* **REQUIREMENT**
The whole listing, exactly as given: write it out, leaving out each image.

* **INFORMATION SUPPLIED**
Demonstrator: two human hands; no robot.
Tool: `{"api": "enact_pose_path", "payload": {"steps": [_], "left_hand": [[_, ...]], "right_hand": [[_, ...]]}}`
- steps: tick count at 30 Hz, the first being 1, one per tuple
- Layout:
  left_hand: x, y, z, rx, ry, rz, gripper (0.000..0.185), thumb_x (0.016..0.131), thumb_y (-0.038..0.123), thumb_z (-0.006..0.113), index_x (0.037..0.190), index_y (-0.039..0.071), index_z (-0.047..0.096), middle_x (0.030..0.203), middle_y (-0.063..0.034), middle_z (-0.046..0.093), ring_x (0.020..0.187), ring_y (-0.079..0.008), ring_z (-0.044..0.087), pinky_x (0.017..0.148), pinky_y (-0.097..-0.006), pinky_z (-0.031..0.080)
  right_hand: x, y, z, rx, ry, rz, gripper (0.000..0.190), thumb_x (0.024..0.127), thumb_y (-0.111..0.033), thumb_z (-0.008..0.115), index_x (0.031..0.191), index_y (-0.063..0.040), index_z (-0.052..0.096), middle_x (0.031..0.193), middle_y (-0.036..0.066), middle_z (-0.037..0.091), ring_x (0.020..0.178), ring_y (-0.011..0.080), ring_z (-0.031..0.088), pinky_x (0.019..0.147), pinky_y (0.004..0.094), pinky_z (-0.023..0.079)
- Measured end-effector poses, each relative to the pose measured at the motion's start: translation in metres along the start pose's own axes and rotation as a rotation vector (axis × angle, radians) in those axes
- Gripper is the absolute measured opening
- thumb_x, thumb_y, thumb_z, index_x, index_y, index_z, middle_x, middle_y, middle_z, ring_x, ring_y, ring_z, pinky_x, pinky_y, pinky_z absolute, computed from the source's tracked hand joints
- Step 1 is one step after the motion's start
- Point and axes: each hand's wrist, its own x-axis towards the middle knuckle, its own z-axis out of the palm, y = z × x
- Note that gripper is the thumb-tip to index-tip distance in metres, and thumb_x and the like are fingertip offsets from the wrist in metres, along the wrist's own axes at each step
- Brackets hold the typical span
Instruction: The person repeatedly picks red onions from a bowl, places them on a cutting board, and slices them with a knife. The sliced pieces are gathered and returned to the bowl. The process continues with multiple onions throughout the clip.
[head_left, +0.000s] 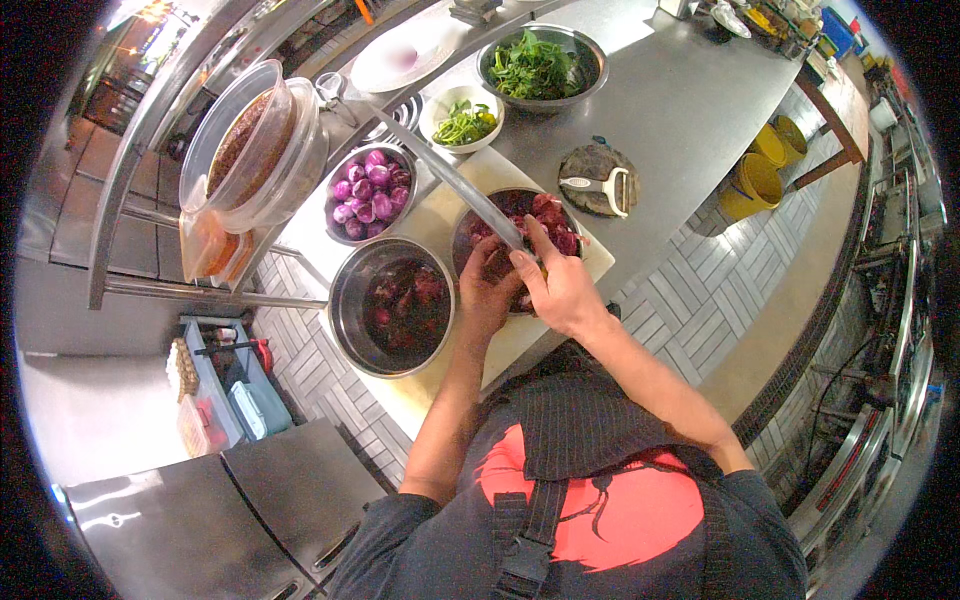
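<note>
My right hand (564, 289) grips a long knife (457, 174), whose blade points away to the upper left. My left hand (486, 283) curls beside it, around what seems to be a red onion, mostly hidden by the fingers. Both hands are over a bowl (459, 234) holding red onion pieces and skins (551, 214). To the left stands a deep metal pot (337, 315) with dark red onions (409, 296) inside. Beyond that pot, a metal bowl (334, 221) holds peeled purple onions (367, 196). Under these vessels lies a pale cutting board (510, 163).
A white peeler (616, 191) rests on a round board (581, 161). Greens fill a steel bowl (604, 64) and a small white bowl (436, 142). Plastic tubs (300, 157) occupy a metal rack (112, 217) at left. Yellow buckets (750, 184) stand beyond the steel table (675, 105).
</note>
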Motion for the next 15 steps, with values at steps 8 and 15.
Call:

* **SOLUTION TO THIS PROBLEM**
Demonstrator: two human hands; no robot.
Tool: `{"api": "enact_pose_path", "payload": {"steps": [_], "left_hand": [[_, ...]], "right_hand": [[_, ...]]}}`
- steps: tick count at 30 Hz, the first being 1, one per tuple
- Layout:
  left_hand: x, y, z, rx, ry, rz, gripper (0.000..0.185), thumb_x (0.016..0.131), thumb_y (-0.038..0.123), thumb_z (-0.006..0.113), index_x (0.037..0.190), index_y (-0.039..0.071), index_z (-0.047..0.096), middle_x (0.030..0.203), middle_y (-0.063..0.034), middle_z (-0.046..0.093), ring_x (0.020..0.187), ring_y (-0.079..0.008), ring_z (-0.044..0.087), pinky_x (0.017..0.148), pinky_y (-0.097..-0.006), pinky_z (-0.031..0.080)
  right_hand: x, y, z, rx, ry, rz, gripper (0.000..0.190), thumb_x (0.024..0.127), thumb_y (-0.111..0.033), thumb_z (-0.008..0.115), index_x (0.031..0.191), index_y (-0.063..0.040), index_z (-0.052..0.096), middle_x (0.031..0.193), middle_y (-0.036..0.066), middle_z (-0.037..0.091), ring_x (0.020..0.178), ring_y (-0.011..0.080), ring_z (-0.031..0.088), pinky_x (0.019..0.147), pinky_y (0.004..0.094), pinky_z (-0.023..0.079)
- Measured end-effector poses, each relative to the pose measured at the motion's start: translation in metres along the start pose's own axes and rotation as a rotation vector (axis × angle, radians) in those axes
- Gripper is the absolute measured opening
- thumb_x, thumb_y, thumb_z, index_x, index_y, index_z, middle_x, middle_y, middle_z, ring_x, ring_y, ring_z, pinky_x, pinky_y, pinky_z absolute, computed from the source's tracked hand joints
- Step 1 is one step after the motion's start
- Point and axes: each hand's wrist, its own x-axis towards the middle knuckle, its own z-axis out of the palm, y = z × x
- Note that gripper is the thumb-tip to index-tip distance in metres, and thumb_x and the like are fingertip offsets from the wrist in metres, along the wrist's own axes at each step
- Brackets hold the typical span
Instruction: The person repeatedly picks red onions from a bowl, places them on a cutting board, and slices them with a knife. The sliced pieces are gathered and returned to the bowl. The process continues with multiple onions throughout the clip.
[head_left, +0.000s] 
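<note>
My right hand (564, 289) grips a long knife (457, 174), whose blade points away to the upper left. My left hand (486, 283) curls beside it, around what seems to be a red onion, mostly hidden by the fingers. Both hands are over a bowl (459, 234) holding red onion pieces and skins (551, 214). To the left stands a deep metal pot (337, 315) with dark red onions (409, 296) inside. Beyond that pot, a metal bowl (334, 221) holds peeled purple onions (367, 196). Under these vessels lies a pale cutting board (510, 163).
A white peeler (616, 191) rests on a round board (581, 161). Greens fill a steel bowl (604, 64) and a small white bowl (436, 142). Plastic tubs (300, 157) occupy a metal rack (112, 217) at left. Yellow buckets (750, 184) stand beyond the steel table (675, 105).
</note>
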Motion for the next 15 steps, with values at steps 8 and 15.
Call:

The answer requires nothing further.